» **YOUR OBJECTIVE**: Your answer should hold the data exactly as given, minus any picture.

*** SUPPLIED MATERIAL Section Begins ***

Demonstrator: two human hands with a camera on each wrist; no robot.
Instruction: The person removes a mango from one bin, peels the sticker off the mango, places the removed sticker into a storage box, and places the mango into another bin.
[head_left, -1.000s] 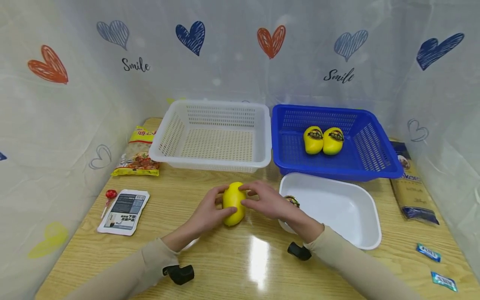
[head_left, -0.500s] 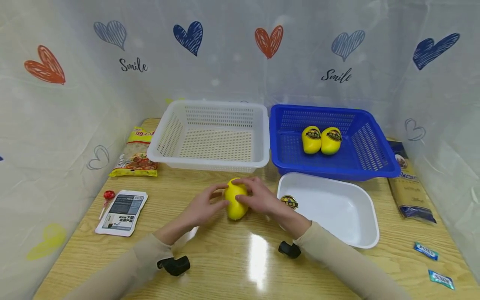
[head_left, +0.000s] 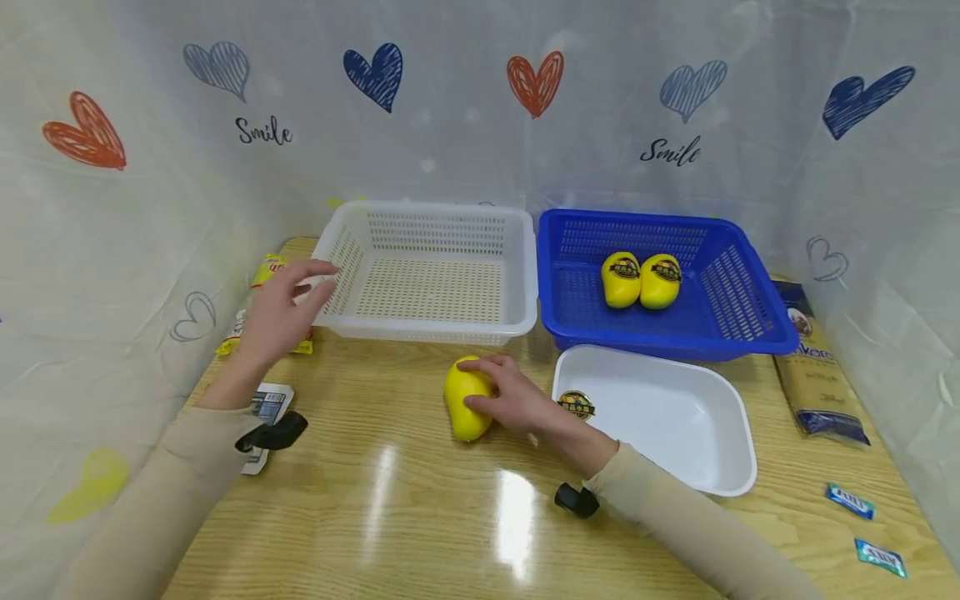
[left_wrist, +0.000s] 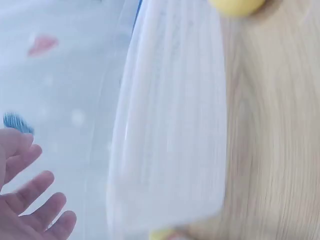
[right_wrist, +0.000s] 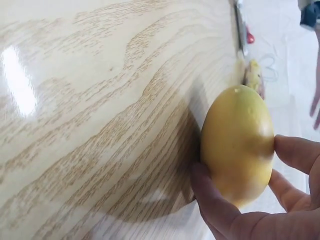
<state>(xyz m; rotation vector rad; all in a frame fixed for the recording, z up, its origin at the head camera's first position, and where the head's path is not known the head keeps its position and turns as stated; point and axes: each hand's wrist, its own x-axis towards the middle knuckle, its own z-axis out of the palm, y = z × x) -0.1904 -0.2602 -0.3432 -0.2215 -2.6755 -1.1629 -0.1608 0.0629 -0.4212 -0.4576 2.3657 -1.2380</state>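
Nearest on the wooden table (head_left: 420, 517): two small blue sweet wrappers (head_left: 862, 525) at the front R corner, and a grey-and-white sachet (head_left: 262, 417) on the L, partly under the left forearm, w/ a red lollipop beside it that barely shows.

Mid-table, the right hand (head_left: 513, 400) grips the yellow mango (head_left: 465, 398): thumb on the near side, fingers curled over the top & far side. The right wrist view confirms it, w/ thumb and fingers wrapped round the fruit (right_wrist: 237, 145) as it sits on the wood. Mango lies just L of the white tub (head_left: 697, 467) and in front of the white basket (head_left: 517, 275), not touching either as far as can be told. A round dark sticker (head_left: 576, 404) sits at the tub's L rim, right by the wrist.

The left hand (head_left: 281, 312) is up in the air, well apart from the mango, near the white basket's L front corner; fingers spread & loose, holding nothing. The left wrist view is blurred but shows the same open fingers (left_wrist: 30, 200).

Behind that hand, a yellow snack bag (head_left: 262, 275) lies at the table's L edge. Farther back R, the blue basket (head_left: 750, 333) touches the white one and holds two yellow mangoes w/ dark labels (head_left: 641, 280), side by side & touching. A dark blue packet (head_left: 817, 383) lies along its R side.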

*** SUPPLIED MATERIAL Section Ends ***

» **SOLUTION FOR THIS TASK**:
Demonstrator: two human hands with a camera on each wrist; no robot.
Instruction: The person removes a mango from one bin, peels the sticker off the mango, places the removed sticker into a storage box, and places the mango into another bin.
[head_left, -1.000s] 
[head_left, -0.500s] 
[head_left, +0.000s] 
[left_wrist, +0.000s] 
[right_wrist, +0.000s] 
<state>(xyz m; rotation vector rad; all in a frame fixed for the recording, z up, its origin at the head camera's first position, and where the head's path is not known the head keeps its position and turns as stated; point and axes: each hand's wrist, its own x-axis towards the middle knuckle, its own z-axis out of the palm, y = z × x) -0.1904 -0.2602 -0.3432 -0.2215 -2.6755 -1.1629 -0.1608 0.0629 -0.4212 -0.4576 2.3657 -1.2380</state>
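Nearest on the wooden table (head_left: 420, 517): two small blue sweet wrappers (head_left: 862, 525) at the front R corner, and a grey-and-white sachet (head_left: 262, 417) on the L, partly under the left forearm, w/ a red lollipop beside it that barely shows.

Mid-table, the right hand (head_left: 513, 400) grips the yellow mango (head_left: 465, 398): thumb on the near side, fingers curled over the top & far side. The right wrist view confirms it, w/ thumb and fingers wrapped round the fruit (right_wrist: 237, 145) as it sits on the wood. Mango lies just L of the white tub (head_left: 697, 467) and in front of the white basket (head_left: 517, 275), not touching either as far as can be told. A round dark sticker (head_left: 576, 404) sits at the tub's L rim, right by the wrist.

The left hand (head_left: 281, 312) is up in the air, well apart from the mango, near the white basket's L front corner; fingers spread & loose, holding nothing. The left wrist view is blurred but shows the same open fingers (left_wrist: 30, 200).

Behind that hand, a yellow snack bag (head_left: 262, 275) lies at the table's L edge. Farther back R, the blue basket (head_left: 750, 333) touches the white one and holds two yellow mangoes w/ dark labels (head_left: 641, 280), side by side & touching. A dark blue packet (head_left: 817, 383) lies along its R side.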

The full answer has been given.